What to do. Write out the whole listing without a single alteration.

==*==

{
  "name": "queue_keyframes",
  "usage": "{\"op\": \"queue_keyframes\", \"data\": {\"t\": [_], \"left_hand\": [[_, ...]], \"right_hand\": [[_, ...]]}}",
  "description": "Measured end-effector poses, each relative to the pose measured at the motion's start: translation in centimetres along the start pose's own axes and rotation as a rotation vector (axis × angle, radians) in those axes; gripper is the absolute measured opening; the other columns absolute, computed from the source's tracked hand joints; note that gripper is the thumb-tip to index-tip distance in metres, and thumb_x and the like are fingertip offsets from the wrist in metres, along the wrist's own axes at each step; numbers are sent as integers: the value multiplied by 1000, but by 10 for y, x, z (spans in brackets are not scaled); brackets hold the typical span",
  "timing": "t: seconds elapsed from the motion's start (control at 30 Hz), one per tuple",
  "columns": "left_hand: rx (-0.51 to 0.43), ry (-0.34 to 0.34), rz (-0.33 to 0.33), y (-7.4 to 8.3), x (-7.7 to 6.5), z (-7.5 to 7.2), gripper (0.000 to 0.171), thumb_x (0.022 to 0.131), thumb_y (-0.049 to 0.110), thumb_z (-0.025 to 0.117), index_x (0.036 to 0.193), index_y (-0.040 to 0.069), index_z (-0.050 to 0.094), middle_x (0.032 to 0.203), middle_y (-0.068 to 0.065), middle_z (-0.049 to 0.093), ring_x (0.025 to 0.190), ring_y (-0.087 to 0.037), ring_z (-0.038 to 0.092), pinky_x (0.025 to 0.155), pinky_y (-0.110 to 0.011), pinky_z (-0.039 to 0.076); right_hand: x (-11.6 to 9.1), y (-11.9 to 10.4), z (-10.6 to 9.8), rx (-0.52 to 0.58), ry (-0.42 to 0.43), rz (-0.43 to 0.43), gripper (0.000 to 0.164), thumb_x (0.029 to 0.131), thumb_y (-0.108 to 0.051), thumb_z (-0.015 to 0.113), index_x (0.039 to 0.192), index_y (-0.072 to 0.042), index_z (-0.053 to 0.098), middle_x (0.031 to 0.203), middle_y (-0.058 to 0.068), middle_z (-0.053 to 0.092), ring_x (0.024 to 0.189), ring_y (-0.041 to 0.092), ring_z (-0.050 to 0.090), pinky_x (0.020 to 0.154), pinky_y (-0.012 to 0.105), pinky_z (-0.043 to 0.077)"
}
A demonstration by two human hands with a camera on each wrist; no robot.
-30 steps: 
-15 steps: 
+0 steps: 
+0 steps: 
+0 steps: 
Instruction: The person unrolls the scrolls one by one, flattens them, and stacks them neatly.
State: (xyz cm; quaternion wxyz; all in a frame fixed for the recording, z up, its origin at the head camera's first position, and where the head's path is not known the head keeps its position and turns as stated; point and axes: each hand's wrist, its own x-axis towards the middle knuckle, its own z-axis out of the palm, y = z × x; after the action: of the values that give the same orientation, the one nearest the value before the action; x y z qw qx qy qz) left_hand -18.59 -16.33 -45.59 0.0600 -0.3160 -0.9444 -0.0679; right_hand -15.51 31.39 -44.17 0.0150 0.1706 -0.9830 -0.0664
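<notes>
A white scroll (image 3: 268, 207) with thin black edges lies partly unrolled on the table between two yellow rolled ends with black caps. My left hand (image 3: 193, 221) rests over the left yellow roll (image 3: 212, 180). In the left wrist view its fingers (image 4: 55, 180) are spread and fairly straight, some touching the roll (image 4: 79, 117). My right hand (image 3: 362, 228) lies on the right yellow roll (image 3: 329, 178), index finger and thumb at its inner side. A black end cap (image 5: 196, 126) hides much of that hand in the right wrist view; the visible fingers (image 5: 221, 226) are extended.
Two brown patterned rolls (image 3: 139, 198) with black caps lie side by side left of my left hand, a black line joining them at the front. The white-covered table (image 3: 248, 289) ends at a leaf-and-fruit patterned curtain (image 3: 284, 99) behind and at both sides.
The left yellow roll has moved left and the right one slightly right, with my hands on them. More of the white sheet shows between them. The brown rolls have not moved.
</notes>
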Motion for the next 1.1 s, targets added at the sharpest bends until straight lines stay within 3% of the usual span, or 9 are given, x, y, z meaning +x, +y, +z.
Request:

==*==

Solution to this problem.
{
  "name": "queue_keyframes",
  "usage": "{\"op\": \"queue_keyframes\", \"data\": {\"t\": [_], \"left_hand\": [[_, ...]], \"right_hand\": [[_, ...]]}}",
  "description": "Measured end-effector poses, each relative to the pose measured at the motion's start: translation in centimetres along the start pose's own axes and rotation as a rotation vector (axis × angle, radians) in those axes; gripper is the absolute measured opening; the other columns absolute, computed from the source's tracked hand joints; note that gripper is the thumb-tip to index-tip distance in metres, and thumb_x and the like are fingertip offsets from the wrist in metres, along the wrist's own axes at each step; numbers are sent as integers: the value multiplied by 1000, but by 10 for y, x, z (spans in brackets are not scaled); brackets hold the typical span",
  "timing": "t: seconds elapsed from the motion's start (control at 30 Hz), one per tuple",
  "columns": "left_hand: rx (-0.51 to 0.43), ry (-0.34 to 0.34), rz (-0.33 to 0.33), y (-7.4 to 8.3), x (-7.7 to 6.5), z (-7.5 to 7.2), gripper (0.000 to 0.171), thumb_x (0.022 to 0.131), thumb_y (-0.049 to 0.110), thumb_z (-0.025 to 0.117), index_x (0.036 to 0.193), index_y (-0.040 to 0.069), index_z (-0.050 to 0.094), middle_x (0.032 to 0.203), middle_y (-0.068 to 0.065), middle_z (-0.049 to 0.093), ring_x (0.025 to 0.190), ring_y (-0.087 to 0.037), ring_z (-0.038 to 0.092), pinky_x (0.025 to 0.155), pinky_y (-0.110 to 0.011), pinky_z (-0.039 to 0.076); right_hand: x (-11.6 to 9.1), y (-11.9 to 10.4), z (-10.6 to 9.8), rx (-0.52 to 0.58), ry (-0.42 to 0.43), rz (-0.43 to 0.43), gripper (0.000 to 0.164), thumb_x (0.029 to 0.131), thumb_y (-0.108 to 0.051), thumb_z (-0.015 to 0.113), index_x (0.039 to 0.192), index_y (-0.072 to 0.042), index_z (-0.053 to 0.098), middle_x (0.031 to 0.203), middle_y (-0.058 to 0.068), middle_z (-0.053 to 0.092), ring_x (0.024 to 0.189), ring_y (-0.041 to 0.092), ring_z (-0.050 to 0.090), pinky_x (0.020 to 0.154), pinky_y (-0.012 to 0.105), pinky_z (-0.043 to 0.077)"
}
A demonstration by two human hands with a camera on each wrist; no robot.
-30 steps: 
-15 steps: 
+0 steps: 
+0 steps: 
+0 steps: 
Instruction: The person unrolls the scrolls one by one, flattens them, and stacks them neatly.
State: (xyz cm; quaternion wxyz; all in a frame fixed for the recording, z up, its origin at the head camera's first position, and where the head's path is not known the head keeps its position and turns as stated; point and axes: each hand's wrist, its own x-axis towards the middle knuckle, its own z-axis out of the palm, y = z × x; after the action: of the values that give the same orientation, the one nearest the value before the action; x y z qw qx qy qz) left_hand -18.59 -16.33 -45.59 0.0600 -0.3160 -0.9444 -0.0679; right_hand -15.51 31.39 -44.17 0.0150 0.1706 -0.9830 -0.0664
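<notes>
A white scroll (image 3: 268, 207) with thin black edges lies partly unrolled on the table between two yellow rolled ends with black caps. My left hand (image 3: 193, 221) rests over the left yellow roll (image 3: 212, 180). In the left wrist view its fingers (image 4: 55, 180) are spread and fairly straight, some touching the roll (image 4: 79, 117). My right hand (image 3: 362, 228) lies on the right yellow roll (image 3: 329, 178), index finger and thumb at its inner side. A black end cap (image 5: 196, 126) hides much of that hand in the right wrist view; the visible fingers (image 5: 221, 226) are extended.
Two brown patterned rolls (image 3: 139, 198) with black caps lie side by side left of my left hand, a black line joining them at the front. The white-covered table (image 3: 248, 289) ends at a leaf-and-fruit patterned curtain (image 3: 284, 99) behind and at both sides.
The left yellow roll has moved left and the right one slightly right, with my hands on them. More of the white sheet shows between them. The brown rolls have not moved.
</notes>
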Motion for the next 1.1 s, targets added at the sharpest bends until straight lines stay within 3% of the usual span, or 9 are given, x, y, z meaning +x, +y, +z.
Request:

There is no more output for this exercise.